Voilà pourquoi, je me trouve ici, à huit heures trente du matin, le premier décembre de chaque année. Les mains ancrées sur la poignée poisseuse de ce caddy, j'attends, impatiente, l'ouverture des portes. Je viens de faire une heure de route par temps neigeux pour éliminer cette corvée. Aujourd'hui, j'achète toutes les provisions pour un mois de survie. Oui, vous avez bien entendu, pendant un mois, je ne mettrais pas le bout de mon nez dans un magasin, ville ou autre endroit, enrubanné et clignotant de mille feux. Je vais rester chez moi, avec ma chienne chouquette, mes lapins et mes poules.
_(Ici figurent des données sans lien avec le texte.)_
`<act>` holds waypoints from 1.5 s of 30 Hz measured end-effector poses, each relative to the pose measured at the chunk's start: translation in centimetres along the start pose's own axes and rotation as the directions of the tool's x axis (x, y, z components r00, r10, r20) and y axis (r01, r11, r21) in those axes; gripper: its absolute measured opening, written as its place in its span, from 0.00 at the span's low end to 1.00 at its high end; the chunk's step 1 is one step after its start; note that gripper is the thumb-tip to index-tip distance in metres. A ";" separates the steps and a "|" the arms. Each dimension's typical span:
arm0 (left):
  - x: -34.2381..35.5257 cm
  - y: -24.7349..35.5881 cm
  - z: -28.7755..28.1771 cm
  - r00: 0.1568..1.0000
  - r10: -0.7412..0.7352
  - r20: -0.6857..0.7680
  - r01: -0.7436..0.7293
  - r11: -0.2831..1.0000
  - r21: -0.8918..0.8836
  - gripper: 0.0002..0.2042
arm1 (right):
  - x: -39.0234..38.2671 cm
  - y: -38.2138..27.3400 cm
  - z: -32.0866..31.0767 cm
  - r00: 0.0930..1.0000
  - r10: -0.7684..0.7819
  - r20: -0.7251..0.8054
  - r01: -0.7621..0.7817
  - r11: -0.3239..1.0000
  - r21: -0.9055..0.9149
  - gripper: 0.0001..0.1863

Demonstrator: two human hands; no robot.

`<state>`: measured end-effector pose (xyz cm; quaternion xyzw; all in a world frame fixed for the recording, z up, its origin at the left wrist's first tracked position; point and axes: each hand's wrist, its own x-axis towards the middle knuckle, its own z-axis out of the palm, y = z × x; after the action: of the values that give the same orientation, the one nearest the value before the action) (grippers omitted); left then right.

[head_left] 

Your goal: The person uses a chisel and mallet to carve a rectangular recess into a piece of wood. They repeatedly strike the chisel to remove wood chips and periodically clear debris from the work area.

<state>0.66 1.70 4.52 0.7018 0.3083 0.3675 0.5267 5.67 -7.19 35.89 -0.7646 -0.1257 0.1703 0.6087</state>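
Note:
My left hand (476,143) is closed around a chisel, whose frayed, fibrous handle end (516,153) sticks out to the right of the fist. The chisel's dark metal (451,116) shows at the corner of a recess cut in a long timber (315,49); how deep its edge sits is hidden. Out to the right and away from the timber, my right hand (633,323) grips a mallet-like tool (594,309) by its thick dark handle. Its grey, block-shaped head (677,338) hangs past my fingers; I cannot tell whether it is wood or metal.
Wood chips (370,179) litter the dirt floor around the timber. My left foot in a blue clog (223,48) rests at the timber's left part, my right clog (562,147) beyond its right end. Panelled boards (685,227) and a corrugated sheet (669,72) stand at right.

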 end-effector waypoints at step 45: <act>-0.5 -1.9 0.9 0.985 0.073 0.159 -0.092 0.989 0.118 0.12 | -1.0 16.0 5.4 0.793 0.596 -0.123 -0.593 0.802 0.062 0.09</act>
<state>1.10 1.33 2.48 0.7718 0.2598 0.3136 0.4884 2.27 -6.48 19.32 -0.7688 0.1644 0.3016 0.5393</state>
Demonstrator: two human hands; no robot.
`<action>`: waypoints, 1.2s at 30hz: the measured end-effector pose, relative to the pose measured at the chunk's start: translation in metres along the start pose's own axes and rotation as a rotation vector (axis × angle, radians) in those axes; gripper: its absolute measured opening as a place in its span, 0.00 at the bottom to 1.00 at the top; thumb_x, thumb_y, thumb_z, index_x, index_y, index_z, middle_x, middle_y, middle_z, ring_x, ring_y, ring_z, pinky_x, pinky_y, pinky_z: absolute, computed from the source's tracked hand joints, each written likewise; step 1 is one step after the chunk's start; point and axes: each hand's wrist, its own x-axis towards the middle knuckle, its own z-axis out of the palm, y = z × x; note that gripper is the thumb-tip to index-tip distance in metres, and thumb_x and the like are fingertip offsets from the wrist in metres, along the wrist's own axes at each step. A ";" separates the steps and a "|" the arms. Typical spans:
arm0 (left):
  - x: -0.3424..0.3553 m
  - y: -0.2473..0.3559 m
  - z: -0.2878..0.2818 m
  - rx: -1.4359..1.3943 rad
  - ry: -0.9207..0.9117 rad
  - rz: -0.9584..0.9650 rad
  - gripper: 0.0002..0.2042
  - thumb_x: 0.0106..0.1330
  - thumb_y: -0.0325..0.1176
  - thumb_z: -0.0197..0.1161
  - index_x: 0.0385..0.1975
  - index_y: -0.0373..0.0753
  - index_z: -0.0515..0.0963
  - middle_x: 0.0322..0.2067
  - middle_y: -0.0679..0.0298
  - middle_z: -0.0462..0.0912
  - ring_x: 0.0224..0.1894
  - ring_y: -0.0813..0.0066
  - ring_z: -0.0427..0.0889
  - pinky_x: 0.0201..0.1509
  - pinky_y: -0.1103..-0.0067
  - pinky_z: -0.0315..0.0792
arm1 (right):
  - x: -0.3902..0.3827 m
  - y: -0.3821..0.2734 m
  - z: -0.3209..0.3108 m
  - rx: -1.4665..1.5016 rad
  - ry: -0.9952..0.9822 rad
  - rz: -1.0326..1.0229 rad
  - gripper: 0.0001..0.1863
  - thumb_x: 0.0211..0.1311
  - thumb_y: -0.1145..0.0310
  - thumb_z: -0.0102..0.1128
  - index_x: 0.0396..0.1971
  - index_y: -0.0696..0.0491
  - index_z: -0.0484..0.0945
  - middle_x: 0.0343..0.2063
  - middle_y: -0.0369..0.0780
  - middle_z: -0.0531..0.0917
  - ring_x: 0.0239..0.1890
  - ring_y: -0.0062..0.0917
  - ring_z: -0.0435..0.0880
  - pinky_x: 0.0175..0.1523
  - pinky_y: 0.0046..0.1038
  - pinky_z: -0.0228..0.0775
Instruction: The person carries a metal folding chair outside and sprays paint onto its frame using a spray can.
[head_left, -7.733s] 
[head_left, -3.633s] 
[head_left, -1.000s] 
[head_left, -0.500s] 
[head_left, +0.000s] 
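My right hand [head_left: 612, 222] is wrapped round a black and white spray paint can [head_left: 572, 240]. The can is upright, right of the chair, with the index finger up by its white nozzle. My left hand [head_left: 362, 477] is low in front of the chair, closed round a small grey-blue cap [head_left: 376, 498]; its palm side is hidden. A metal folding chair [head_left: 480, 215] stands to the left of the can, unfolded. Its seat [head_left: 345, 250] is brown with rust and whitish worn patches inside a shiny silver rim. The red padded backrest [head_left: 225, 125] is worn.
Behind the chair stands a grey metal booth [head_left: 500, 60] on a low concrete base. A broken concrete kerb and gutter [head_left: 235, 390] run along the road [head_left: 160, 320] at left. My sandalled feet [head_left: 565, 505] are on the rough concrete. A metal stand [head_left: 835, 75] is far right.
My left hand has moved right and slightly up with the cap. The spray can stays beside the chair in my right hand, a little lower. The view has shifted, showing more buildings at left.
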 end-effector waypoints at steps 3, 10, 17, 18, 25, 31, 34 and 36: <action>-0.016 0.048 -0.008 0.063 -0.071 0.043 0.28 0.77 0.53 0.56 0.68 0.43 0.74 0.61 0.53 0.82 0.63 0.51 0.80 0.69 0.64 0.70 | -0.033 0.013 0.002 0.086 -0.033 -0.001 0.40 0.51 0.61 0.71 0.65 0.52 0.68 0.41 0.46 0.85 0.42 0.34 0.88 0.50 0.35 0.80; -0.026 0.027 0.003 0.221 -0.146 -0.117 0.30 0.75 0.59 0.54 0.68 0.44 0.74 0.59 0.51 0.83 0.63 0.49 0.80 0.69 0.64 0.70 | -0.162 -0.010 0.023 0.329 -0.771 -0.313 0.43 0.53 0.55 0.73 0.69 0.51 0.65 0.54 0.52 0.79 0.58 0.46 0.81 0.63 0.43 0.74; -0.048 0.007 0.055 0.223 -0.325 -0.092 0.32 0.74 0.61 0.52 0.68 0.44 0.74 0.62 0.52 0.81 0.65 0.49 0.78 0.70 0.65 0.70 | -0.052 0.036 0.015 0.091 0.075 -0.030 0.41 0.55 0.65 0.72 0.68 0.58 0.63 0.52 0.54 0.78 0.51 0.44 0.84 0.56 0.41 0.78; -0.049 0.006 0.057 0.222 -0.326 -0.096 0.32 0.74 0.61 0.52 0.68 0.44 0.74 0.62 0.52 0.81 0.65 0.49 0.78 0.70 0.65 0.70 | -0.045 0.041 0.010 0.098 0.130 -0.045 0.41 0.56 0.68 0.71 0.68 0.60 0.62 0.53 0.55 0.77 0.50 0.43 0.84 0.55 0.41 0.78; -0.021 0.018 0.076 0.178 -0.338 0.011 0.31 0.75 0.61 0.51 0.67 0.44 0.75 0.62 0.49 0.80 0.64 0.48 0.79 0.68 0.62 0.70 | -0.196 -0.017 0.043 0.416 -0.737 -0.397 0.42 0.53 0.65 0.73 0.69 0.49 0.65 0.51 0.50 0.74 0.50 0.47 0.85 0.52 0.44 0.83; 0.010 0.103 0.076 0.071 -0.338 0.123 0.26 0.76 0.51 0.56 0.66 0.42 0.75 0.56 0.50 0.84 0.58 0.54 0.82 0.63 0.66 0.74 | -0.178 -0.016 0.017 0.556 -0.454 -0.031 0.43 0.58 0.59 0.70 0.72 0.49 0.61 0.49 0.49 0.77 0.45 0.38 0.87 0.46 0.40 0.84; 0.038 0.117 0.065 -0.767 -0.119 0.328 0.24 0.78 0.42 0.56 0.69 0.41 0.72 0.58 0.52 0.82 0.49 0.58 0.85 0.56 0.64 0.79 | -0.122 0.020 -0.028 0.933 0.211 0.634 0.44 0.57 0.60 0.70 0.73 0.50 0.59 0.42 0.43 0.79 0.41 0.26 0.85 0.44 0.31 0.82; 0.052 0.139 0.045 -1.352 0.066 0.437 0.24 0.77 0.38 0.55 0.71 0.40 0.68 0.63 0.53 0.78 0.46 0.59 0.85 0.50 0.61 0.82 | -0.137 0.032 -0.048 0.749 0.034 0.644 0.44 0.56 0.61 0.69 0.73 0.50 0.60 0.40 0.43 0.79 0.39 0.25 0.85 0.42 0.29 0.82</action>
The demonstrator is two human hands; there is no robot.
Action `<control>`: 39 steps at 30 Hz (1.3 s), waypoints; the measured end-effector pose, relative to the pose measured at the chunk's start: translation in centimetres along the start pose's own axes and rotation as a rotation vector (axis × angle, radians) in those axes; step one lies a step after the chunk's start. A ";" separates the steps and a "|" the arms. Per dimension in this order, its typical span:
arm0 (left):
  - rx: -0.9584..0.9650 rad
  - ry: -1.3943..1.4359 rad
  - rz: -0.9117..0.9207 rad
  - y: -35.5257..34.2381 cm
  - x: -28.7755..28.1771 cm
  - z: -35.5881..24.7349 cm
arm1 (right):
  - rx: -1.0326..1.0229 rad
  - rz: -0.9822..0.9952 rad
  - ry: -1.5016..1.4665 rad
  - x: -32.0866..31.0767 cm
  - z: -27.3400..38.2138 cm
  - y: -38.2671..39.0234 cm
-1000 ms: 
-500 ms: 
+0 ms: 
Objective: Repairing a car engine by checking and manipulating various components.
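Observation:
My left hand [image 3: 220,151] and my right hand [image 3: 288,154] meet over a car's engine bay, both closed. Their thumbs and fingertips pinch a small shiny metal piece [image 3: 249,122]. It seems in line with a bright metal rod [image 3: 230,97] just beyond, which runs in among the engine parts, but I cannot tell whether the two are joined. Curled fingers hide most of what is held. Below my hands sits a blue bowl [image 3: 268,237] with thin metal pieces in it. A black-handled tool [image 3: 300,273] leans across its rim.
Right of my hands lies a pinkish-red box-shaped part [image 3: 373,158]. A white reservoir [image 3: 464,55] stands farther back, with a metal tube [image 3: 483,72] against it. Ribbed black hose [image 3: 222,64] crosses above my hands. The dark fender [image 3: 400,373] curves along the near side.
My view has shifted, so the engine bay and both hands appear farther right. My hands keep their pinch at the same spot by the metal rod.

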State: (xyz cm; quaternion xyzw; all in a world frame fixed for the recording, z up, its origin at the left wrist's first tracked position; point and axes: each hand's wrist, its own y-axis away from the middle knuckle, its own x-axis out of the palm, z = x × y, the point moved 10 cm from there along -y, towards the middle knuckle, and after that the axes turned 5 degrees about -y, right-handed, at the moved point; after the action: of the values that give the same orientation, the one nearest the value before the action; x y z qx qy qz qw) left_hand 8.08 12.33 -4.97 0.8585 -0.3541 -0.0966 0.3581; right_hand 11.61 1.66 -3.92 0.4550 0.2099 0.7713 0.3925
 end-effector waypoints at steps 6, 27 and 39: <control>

Pour l'occasion, j'ai revêtu mon habit de lumière, jean, pull angora rose et basket de course.
Et attention, chers compagnons de rayon, il est formellement interdit de m'adresser la parole, de me toucher, d'essayer de communiquer avec moi. À partir d'aujourd'hui, je ne communique avec personne.
Je repère au loin, un employé arrivant de son pas trainant, l'œil mort et le désespoir collé aux chaussettes. Il atteint enfin le côté droit des portes, présente sa clé, l'insère et fait un demi-tour. La dizaine de caddies derrière moi commencent à s'impatienter, la course va pouvoir commencer et comme chaque année, je vais finir première.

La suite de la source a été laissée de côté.